Disease and displacement: dealing with the flood crisis
Across Pakistan, millions of people have been forced from their homes by catastrophic flooding, among them 60-year-old tuberculosis suffered Shafiullah and his 7-member family.
Shafiullah sits on a wooden bed, or charpai, in the northern Sindh province city of Sukkur. His five sons and one daughter, aged 2-13 years, crowd around. His wife pulls a veil over her face when we appear. Their home is a stiflingly hot brick classroom at a girls school, which has become a "camp" for scores of people forced by floodwaters from their homes.
"I have suffered from tuberculosis for two years," says Shafiullah, stopping mid-sentence to spit out some blood onto the dusty floor. "But when I was in my home, I could access care from a local clinic more easily.
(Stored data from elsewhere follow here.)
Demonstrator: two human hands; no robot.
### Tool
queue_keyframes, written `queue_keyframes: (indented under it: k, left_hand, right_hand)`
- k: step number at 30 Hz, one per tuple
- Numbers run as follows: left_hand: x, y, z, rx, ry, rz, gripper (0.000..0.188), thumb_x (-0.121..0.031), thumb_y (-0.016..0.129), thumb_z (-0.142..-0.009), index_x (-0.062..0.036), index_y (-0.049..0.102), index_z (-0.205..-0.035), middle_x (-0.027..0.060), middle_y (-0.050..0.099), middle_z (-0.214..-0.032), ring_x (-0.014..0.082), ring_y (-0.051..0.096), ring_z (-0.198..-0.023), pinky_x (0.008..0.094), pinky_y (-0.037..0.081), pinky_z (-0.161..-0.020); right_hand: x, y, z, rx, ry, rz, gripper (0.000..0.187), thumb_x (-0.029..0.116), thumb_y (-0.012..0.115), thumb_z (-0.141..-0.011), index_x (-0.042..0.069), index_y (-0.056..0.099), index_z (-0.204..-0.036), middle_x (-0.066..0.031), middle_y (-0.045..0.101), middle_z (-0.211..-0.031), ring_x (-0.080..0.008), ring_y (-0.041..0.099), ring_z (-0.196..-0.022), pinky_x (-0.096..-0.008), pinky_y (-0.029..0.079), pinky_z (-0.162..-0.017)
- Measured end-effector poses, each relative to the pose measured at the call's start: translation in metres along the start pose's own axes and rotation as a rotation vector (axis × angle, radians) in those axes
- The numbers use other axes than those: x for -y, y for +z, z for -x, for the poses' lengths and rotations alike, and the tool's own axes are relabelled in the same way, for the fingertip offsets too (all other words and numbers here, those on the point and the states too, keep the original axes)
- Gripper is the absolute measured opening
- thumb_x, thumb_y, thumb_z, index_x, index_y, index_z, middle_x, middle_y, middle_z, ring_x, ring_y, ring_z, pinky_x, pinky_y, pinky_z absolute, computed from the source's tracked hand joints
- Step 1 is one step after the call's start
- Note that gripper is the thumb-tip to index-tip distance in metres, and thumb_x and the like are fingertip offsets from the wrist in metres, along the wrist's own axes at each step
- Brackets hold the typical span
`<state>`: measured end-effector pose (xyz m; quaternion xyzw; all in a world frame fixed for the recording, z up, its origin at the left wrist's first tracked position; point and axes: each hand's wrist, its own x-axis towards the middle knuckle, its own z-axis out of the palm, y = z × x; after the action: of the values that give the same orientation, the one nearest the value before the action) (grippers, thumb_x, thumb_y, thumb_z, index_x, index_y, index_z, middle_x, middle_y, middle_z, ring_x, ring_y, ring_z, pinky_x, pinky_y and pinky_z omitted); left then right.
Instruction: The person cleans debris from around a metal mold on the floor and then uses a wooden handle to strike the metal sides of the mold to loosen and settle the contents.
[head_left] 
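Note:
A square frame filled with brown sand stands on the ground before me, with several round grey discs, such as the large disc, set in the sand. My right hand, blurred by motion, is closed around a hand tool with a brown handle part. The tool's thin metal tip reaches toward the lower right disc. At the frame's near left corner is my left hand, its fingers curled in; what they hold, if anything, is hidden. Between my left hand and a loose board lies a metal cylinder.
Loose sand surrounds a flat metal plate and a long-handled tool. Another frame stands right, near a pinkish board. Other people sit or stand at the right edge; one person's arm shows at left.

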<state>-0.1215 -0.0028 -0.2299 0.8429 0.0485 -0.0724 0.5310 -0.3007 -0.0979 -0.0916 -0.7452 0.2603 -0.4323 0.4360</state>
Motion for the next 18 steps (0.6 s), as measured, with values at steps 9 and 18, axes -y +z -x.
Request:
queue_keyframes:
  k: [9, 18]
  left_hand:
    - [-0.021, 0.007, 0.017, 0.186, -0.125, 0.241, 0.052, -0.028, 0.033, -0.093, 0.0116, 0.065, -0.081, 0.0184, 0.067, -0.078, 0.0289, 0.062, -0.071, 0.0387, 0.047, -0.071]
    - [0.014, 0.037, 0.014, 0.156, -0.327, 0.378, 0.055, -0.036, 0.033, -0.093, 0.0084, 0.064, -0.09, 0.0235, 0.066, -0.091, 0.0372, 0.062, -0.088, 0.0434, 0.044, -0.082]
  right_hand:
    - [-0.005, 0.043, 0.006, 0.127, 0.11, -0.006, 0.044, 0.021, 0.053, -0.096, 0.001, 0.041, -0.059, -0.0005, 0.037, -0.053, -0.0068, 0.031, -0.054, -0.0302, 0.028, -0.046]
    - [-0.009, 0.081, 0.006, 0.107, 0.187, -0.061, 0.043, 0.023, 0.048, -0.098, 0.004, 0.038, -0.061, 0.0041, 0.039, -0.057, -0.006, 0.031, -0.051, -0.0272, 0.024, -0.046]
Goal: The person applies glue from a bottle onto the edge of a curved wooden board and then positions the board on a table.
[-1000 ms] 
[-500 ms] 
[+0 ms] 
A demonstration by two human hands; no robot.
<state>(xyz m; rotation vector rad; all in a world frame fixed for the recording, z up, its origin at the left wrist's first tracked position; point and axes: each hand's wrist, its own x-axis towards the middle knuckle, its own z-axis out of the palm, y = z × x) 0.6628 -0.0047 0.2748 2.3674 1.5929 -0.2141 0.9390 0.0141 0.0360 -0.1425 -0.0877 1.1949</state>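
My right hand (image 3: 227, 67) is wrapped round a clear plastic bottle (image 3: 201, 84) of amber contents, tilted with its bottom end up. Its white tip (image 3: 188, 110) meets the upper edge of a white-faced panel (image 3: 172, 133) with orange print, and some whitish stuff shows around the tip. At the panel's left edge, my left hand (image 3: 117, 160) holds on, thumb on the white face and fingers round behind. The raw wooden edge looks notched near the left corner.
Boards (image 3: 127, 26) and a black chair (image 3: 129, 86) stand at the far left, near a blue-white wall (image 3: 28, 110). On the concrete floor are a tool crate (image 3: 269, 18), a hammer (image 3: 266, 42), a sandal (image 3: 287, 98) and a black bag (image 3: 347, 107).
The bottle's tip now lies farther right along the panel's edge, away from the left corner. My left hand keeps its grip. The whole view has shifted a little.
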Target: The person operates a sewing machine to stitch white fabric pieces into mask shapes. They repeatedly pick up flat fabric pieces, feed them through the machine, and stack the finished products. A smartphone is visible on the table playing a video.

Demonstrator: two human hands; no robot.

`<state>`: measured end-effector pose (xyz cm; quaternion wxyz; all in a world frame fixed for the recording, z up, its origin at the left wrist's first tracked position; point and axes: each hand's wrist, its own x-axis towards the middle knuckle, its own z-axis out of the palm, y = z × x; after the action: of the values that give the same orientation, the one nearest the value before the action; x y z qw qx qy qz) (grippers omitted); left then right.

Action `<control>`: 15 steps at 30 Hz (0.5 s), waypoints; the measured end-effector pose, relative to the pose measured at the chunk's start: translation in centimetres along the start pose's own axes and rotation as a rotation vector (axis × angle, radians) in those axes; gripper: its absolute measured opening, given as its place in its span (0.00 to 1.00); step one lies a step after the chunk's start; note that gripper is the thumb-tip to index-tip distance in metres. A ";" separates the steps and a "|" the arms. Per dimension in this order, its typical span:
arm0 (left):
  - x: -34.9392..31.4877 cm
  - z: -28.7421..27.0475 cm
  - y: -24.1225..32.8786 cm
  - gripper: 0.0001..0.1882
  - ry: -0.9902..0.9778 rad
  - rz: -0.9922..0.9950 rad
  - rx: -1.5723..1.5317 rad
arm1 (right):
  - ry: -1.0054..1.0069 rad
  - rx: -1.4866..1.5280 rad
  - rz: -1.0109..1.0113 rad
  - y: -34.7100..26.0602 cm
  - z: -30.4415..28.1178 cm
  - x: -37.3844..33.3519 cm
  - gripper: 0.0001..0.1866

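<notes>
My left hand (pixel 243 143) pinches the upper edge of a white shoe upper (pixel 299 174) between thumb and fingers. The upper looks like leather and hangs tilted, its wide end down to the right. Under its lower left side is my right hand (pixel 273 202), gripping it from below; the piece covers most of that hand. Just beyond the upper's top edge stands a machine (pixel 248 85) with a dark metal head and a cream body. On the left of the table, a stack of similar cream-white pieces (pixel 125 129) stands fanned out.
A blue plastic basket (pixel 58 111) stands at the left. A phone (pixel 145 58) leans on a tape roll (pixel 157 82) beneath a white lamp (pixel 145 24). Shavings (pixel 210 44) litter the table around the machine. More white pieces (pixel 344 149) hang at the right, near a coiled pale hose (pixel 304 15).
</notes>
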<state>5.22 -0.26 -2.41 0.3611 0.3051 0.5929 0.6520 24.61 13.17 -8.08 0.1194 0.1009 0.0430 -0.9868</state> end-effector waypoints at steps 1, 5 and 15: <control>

Now it is damaged and we no longer are in our homes. I am getting some medicines, but the conditions are hard. I have no money to buy everything I need."
Shafiullah is one of 250,000 Pakistanis who suffer from tuberculosis each year. Healthcare for tuberculosis, and other health conditions, has been disrupted for many people due to the unprecedented flooding that has destroyed and damaged more than 400 health facilities and uprooted communities across the country.
To deliver healthcare to people like Shafiullah and his family, multiple healthcare providers are delivering a wide range of services. Mobile medical teams visit people in camps, or health facilities are set up in settlements where large numbers of people have been forced to move to. Medicines are being provided to health facilities, many of which are overcrowded by both routine and emergency health conditions.
One of Shafiullah's sons, 8-year-old Zaher Ahmed, is among the almost 560,000 people who have been treated for diarrhoea since the flood crisis started on 29 July and 29 August.
"I feel better now, but for some days I felt weak and ill," says Zaher in a barely audible voice. "I just want to go home."